Это был бездождный июнь, как я и сказал. В тот вечер было очень тепло; низкий запад был цвета киновари, а небо выше — фиолетовым; золотые полосы разделяли эти два цвета; сверчки стрекотали, летучие мыши кружили, в воздухе были крупные ночные бабочки. В ту ночь я чувствовал себя очень счастливым. У нас, итальянцев, боль редко задерживается надолго. Мы чувствуем остро, но это быстро проходит. Я утопил свое раскаяние в славе и тщеславии, показывая Орте все, что я могу сделать чистой силой своих мышц и сухожилий. Мы не очень храбрый народ и не очень сильный, поэтому сила и храбрость кажутся такими редкими и прекрасными вещами на нашей почве, и мы поднимаем большой шум и гам, когда находим их среди нас. У меня было и то, и другое, и люди были в восторге от всего, что я делал. Я выложился полностью и в кругу из красной веревки применил всю свою мощь, как будто выступал перед королями. В конце концов, нет аплодисментов, которые так льстят человеку, как те, что он вырывает из нежелающих глоток, а я знаю, что Орте был давно настроен против меня из-за моих мальчишеских проказ и моего бегства.
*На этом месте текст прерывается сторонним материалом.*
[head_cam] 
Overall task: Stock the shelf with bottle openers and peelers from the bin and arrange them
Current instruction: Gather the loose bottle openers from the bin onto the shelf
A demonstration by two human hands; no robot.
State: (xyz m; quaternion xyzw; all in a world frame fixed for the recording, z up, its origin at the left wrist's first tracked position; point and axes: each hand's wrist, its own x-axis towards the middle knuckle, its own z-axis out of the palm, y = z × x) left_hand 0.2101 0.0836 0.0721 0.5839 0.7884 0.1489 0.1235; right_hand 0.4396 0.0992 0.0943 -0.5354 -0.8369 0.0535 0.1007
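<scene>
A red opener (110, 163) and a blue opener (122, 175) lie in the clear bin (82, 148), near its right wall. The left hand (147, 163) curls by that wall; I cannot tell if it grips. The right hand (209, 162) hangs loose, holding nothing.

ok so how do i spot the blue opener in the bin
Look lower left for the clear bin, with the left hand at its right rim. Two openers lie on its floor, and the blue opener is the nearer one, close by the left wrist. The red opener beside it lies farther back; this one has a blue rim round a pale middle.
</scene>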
По правде говоря, я не делал теперь, в зрелом возрасте, ничего такого уж опасного, как в детстве, когда я забирался на самый верх креста на церкви и сидел на нем верхом. Но тогда они называли это озорством и богохульством: теперь же они называли то, что я делал, гимнастикой и аплодировали так, что шум мог бы разбудить этрусков, покоящихся под землей.

Наконец я перешел к трюку, который, хотя и был для меня далеко не самым сложным, всегда казался толпе самым удивительным: это был трюк моего старого учителя — держать пятерых сыновей на плечах. Только я превзошел его и удерживал на своих семерых человек в четыре яруса, а на самом верху сидел маленький Фебо.

Малыш, которого мы называли Фебом, потому что нашли его на рассвете и у него были такие желтые локоны — желтые, как одуванчик или лютик, — был найденышем, подобранным на морском берегу в Апулии, — мягкий, веселый, щебечущий маленький малый, которого мы все любили и которого легко обучили тому отсутствию страха, что позволяло нам играть им в мяч в наших представлениях. Он всегда приводил людей в восторг, он был таким хорошеньким маленьким мальчиком, и ему тогда было, пожалуй, не больше четырех лет, и он всегда смеялся, всегда был готов. Для него это было просто веселье, как и для меня в его годы. Я никогда не думал, что жестоко использовать его так, я сам был так счастлив в этом. Внезапно, когда я стоял прямо, поддерживая людей на плечах, а самый верхний держал на голове нашего крошечного Феба, — внезапно, когда я делал это, что проделывал сотни раз и всегда делал безопасно, — внезапно, среди моря обращенных вверх лиц в сияющем вечернем свете, я увидел глаза одной женщины. Она подалась немного вперед, опираясь щекой на руку. На голове у нее было черное кружево, а над левым ухом — желтые цветы японской айвы. Она смотрела на меня и слегка улыбалась.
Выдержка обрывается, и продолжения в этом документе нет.